For the material below, output exactly the span from the line with "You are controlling" to the line with "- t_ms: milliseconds", including both, and nothing besides.
■ ■ ■
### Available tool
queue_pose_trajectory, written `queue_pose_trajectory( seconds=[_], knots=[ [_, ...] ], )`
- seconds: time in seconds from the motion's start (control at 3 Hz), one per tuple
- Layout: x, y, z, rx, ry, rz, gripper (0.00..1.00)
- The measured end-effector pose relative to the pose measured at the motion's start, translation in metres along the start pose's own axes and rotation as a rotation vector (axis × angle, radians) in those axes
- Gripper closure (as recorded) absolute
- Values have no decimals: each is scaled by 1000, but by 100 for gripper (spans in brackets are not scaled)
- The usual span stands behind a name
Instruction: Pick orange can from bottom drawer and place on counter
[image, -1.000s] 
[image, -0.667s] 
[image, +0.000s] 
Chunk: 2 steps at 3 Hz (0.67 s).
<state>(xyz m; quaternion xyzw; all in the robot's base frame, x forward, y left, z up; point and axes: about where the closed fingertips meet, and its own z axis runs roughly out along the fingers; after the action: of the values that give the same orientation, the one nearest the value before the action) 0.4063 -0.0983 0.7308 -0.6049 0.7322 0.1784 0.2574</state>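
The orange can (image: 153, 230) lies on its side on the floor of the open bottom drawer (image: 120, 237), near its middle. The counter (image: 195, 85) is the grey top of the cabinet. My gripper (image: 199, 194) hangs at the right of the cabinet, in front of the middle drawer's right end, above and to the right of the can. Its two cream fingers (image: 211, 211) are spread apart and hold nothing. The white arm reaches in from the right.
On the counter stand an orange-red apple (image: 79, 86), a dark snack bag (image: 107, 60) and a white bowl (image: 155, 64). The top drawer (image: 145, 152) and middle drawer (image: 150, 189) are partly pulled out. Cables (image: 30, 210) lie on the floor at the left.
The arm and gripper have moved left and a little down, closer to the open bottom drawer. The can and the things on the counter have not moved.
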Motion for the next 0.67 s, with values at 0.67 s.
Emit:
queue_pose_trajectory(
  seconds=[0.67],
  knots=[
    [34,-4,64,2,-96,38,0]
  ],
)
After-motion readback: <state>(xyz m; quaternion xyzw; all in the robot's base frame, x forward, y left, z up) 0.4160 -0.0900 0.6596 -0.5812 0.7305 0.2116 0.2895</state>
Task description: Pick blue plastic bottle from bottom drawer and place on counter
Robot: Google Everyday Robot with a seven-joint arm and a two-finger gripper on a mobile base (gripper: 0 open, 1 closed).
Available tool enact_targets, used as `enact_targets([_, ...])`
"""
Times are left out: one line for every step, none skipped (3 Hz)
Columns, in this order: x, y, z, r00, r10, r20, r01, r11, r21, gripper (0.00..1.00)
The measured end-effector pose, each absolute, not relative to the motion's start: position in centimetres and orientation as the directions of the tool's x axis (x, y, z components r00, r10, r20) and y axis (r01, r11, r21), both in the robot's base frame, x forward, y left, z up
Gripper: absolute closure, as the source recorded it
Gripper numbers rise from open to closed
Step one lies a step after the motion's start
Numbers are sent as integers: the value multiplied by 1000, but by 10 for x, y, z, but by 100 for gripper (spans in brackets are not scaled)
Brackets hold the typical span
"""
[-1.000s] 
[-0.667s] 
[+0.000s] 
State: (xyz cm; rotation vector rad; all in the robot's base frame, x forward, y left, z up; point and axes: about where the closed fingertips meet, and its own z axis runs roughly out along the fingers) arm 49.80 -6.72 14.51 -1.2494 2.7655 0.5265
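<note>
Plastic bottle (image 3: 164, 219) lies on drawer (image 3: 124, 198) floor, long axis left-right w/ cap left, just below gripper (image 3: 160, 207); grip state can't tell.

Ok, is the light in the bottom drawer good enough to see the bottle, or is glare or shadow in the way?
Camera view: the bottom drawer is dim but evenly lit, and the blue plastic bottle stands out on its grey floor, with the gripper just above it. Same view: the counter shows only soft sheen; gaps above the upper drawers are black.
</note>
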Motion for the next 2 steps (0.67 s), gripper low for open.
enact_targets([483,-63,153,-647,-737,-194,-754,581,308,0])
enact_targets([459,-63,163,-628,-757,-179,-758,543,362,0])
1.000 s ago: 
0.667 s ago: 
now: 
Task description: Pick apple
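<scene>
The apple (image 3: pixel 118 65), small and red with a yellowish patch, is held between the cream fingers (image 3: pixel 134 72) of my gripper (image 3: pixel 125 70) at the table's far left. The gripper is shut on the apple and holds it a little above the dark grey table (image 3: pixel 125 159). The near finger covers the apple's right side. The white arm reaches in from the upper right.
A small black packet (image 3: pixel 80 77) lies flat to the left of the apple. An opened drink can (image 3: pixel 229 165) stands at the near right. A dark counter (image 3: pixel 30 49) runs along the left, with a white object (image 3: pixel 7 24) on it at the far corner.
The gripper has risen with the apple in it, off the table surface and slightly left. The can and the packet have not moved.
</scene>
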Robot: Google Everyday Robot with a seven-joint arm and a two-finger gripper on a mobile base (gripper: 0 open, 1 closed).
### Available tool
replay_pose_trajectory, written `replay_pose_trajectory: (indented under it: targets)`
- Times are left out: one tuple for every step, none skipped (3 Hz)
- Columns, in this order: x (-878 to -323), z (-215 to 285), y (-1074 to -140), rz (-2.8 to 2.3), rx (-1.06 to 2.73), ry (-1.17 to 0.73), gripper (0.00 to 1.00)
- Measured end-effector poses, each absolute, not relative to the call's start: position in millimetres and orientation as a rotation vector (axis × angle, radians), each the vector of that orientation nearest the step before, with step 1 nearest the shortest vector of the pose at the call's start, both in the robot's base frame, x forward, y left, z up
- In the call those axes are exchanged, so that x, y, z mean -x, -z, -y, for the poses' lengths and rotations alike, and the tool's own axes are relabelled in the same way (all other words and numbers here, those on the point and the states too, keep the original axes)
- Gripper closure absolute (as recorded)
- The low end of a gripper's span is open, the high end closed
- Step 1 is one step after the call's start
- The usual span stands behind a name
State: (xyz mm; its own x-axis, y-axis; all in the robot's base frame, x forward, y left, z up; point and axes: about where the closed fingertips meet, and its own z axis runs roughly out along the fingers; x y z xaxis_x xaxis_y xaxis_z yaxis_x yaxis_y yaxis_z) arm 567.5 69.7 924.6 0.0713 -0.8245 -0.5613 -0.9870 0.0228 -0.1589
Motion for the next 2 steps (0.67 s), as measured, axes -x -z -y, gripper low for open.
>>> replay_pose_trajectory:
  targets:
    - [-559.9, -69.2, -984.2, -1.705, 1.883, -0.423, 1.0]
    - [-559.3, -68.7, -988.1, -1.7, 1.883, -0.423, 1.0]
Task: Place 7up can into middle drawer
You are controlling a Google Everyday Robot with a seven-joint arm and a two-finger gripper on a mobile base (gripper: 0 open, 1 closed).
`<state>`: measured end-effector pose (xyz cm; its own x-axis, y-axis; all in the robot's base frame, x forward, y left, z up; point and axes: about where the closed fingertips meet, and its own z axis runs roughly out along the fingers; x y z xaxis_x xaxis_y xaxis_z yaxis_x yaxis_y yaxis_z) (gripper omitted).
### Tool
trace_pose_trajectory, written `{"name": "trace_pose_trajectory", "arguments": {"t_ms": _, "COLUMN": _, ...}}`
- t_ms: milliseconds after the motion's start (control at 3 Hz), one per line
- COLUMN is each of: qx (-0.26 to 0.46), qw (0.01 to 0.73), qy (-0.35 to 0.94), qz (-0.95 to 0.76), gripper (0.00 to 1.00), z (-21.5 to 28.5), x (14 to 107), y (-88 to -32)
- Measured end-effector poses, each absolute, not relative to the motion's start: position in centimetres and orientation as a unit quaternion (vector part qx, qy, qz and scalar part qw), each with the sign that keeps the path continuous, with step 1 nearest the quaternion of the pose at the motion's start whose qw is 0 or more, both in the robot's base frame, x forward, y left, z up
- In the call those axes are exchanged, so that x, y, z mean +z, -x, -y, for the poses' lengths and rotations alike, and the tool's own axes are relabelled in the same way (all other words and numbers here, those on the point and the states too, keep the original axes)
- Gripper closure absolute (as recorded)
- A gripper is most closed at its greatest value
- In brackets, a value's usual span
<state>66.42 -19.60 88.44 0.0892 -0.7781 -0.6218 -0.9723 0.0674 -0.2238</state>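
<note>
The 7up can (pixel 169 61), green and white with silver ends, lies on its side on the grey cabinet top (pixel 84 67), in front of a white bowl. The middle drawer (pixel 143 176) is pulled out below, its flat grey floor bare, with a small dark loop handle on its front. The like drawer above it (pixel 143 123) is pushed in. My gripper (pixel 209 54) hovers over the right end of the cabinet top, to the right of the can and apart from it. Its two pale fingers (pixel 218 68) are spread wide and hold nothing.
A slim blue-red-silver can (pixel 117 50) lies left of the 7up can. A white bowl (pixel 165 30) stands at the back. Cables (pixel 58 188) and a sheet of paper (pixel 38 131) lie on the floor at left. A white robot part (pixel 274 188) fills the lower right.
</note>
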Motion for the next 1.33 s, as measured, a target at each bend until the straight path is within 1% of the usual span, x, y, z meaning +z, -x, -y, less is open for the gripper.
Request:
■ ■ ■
**Written answer**.
You are controlling a Google Everyday Robot with a seven-joint arm and a two-finger gripper on a mobile base (gripper: 0 open, 1 closed).
`<state>`: measured end-effector pose (xyz cm; its own x-axis, y-axis; all in the robot's base frame, x forward, y left, z up; point and axes: about where the closed fingertips meet, and its own z axis runs roughly out along the fingers; x y z xaxis_x xaxis_y xaxis_z yaxis_x yaxis_y yaxis_z) (gripper omitted).
### Tool
trace_pose_trajectory, written `{"name": "trace_pose_trajectory", "arguments": {"t_ms": _, "COLUMN": _, ...}}`
- t_ms: milliseconds after the motion's start (control at 3 Hz), one per line

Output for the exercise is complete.